▶ [Try it]:
Search the entries below for "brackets". Report each line where it occurs.

▶ [Provided information]:
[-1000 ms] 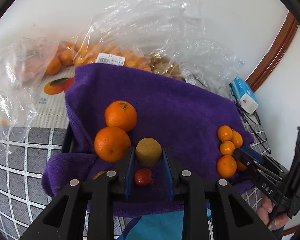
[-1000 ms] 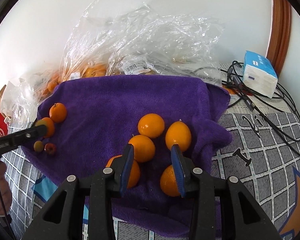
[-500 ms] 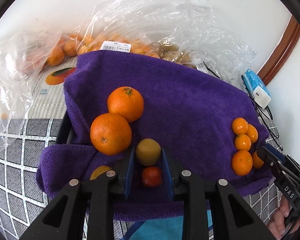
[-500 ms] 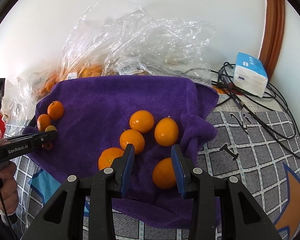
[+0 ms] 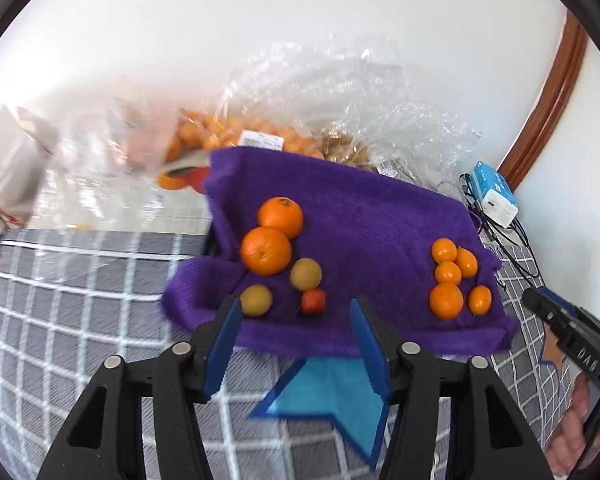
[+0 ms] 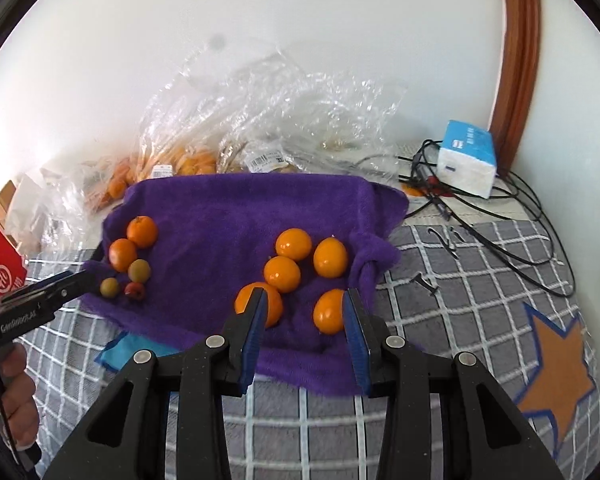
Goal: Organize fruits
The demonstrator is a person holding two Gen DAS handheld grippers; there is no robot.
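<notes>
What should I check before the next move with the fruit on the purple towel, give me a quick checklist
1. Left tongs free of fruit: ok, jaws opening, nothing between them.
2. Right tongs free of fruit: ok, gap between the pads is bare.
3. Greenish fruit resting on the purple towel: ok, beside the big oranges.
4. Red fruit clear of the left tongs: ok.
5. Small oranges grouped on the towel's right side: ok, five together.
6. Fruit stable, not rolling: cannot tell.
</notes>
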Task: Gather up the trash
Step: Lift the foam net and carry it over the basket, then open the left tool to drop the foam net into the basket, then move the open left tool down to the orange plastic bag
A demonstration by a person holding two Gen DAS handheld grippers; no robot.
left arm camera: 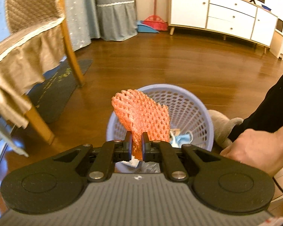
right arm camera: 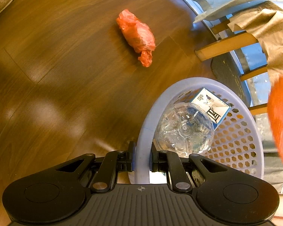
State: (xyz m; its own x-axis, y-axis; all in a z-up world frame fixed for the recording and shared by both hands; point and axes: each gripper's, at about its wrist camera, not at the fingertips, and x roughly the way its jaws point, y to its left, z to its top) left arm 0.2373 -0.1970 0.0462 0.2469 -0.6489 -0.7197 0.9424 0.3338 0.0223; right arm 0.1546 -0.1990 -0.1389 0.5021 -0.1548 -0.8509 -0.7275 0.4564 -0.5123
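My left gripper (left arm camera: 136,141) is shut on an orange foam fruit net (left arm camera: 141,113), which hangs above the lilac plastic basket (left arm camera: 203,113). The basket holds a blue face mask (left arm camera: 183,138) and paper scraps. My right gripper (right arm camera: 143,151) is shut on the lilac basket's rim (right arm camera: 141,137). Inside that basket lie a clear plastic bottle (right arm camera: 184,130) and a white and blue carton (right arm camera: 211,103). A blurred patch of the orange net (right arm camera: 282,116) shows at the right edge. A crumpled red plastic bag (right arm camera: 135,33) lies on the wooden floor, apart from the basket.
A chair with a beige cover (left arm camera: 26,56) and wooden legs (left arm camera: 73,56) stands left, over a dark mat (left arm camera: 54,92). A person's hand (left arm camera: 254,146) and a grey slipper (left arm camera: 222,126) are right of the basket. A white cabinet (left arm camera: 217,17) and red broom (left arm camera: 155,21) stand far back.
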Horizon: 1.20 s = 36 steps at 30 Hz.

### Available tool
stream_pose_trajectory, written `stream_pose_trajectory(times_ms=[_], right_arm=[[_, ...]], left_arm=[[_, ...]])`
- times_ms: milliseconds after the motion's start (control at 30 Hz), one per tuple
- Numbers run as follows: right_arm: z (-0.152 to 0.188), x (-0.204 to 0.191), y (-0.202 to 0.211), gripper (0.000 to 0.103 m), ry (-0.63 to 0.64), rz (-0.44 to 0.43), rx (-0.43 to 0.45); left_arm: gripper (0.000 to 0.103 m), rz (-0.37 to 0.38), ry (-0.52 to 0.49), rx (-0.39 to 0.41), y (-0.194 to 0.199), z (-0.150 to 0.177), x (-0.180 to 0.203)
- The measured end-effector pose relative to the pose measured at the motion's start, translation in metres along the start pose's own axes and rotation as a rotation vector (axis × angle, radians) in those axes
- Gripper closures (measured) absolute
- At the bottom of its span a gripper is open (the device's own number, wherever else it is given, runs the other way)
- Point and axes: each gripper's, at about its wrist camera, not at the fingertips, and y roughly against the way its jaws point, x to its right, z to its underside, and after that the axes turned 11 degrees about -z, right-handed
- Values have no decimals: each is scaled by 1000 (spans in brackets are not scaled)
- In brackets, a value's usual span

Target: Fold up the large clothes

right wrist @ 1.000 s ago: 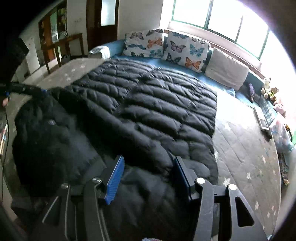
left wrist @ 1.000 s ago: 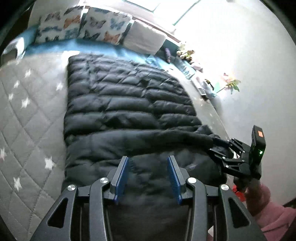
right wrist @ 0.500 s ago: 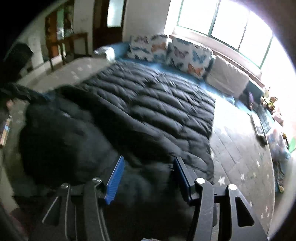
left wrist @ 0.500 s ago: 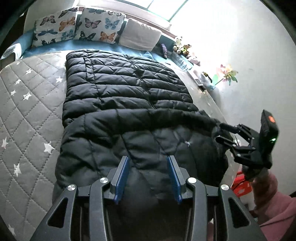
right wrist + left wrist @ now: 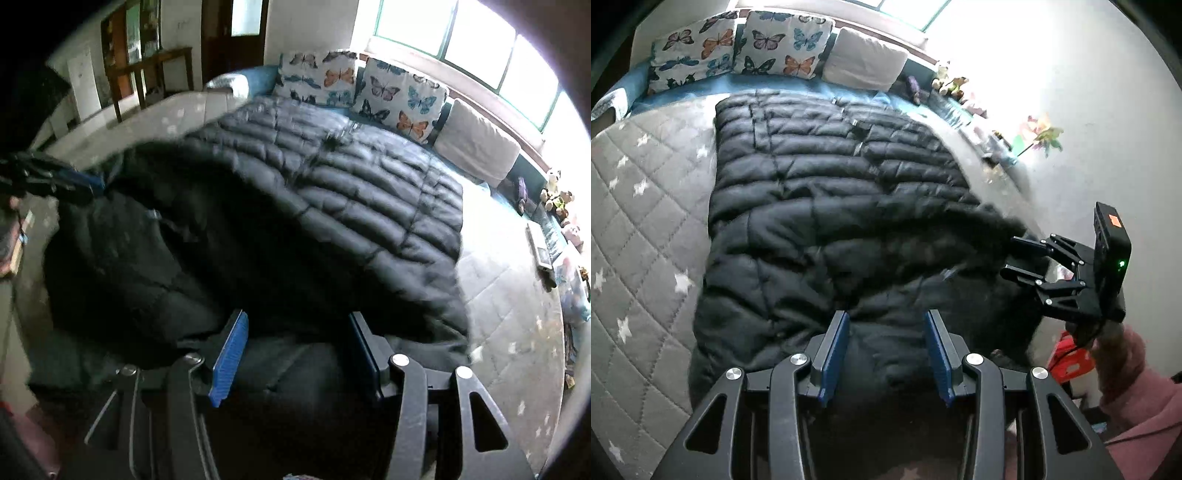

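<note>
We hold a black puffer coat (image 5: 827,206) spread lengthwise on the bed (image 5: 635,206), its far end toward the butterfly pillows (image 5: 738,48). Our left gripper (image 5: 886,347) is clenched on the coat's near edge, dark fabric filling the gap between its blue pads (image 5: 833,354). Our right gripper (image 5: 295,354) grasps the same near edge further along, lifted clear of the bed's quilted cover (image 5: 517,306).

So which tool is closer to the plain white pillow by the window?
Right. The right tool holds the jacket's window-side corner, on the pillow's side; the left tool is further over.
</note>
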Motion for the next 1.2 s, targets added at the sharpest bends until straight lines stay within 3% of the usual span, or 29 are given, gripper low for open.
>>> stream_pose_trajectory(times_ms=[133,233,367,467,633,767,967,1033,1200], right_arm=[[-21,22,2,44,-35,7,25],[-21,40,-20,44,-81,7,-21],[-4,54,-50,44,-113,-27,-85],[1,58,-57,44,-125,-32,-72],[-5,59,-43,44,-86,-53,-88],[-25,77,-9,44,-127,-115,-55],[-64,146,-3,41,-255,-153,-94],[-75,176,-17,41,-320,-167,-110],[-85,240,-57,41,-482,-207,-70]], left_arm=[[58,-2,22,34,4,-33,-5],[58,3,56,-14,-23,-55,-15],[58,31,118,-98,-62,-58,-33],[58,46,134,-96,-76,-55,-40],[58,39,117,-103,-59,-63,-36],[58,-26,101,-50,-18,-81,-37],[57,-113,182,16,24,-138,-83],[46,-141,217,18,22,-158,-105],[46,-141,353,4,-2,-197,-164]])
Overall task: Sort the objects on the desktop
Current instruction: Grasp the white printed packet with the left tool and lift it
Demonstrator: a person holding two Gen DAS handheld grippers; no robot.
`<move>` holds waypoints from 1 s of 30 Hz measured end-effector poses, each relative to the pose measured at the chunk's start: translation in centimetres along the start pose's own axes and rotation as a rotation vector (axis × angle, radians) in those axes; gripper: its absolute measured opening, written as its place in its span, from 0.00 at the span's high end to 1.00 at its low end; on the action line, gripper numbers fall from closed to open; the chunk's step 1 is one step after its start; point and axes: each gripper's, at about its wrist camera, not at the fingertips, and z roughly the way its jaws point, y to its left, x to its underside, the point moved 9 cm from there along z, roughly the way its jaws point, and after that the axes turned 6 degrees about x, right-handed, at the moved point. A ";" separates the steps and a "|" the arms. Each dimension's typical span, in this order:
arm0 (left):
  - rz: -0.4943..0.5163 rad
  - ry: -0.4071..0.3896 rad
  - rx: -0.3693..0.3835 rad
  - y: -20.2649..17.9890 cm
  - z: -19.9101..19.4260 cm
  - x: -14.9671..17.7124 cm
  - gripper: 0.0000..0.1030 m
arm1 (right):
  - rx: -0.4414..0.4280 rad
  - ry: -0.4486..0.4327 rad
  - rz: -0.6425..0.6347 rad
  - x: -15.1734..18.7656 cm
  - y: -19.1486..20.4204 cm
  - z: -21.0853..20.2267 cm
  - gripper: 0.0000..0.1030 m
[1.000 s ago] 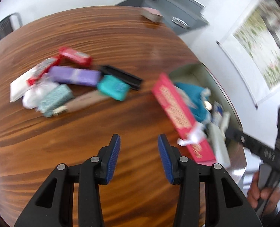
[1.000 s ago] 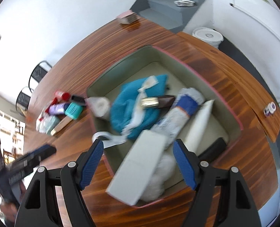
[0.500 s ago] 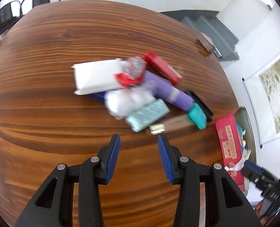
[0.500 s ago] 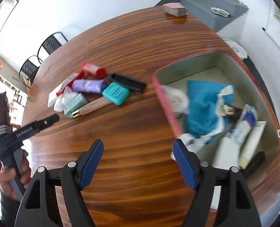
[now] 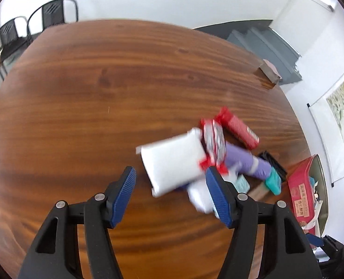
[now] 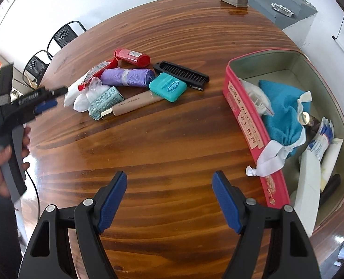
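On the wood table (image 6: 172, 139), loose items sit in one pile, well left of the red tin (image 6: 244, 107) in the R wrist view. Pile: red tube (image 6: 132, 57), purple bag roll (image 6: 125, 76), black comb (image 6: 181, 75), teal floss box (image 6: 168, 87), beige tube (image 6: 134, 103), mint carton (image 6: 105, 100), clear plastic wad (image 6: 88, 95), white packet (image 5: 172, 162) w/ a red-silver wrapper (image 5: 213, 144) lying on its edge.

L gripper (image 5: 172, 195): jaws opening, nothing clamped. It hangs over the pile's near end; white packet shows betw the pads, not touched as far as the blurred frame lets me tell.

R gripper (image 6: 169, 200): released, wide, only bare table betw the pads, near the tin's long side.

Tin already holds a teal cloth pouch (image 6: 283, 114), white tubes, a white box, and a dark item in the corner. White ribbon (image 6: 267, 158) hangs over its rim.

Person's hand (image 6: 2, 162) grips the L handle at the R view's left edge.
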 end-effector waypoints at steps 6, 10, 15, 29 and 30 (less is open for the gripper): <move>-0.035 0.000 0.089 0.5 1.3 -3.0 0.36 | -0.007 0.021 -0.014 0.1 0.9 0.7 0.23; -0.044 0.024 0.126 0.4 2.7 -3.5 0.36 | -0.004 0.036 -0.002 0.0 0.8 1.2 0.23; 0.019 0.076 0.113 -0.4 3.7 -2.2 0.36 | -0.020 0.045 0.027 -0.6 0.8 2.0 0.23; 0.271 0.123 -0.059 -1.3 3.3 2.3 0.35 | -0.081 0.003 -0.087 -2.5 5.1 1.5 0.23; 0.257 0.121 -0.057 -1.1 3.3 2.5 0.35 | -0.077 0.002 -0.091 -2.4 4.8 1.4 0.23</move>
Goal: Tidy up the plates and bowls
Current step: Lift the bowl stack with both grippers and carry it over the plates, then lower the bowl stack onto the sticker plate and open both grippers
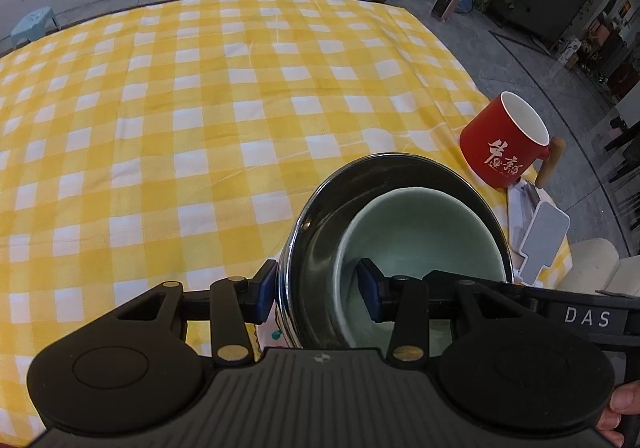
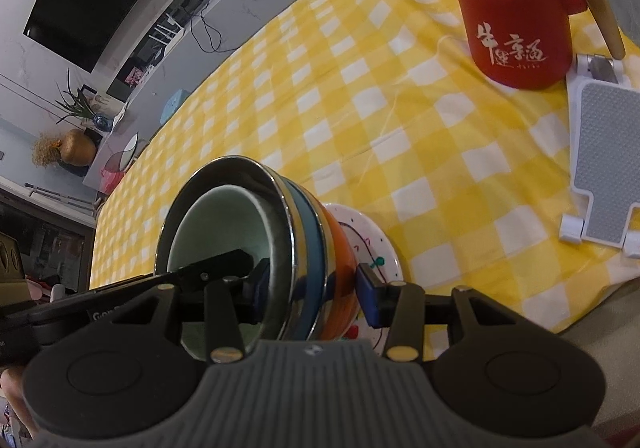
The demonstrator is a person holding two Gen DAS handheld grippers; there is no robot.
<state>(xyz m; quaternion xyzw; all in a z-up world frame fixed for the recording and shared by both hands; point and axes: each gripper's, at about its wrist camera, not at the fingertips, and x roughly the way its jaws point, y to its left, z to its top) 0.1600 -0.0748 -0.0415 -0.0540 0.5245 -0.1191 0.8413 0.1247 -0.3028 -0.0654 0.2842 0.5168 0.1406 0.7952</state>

▶ [Response to this task]:
- Values have no decimals: each is scaled by 1000 (spans in brackets are not scaled)
- In brackets, a value's usual span

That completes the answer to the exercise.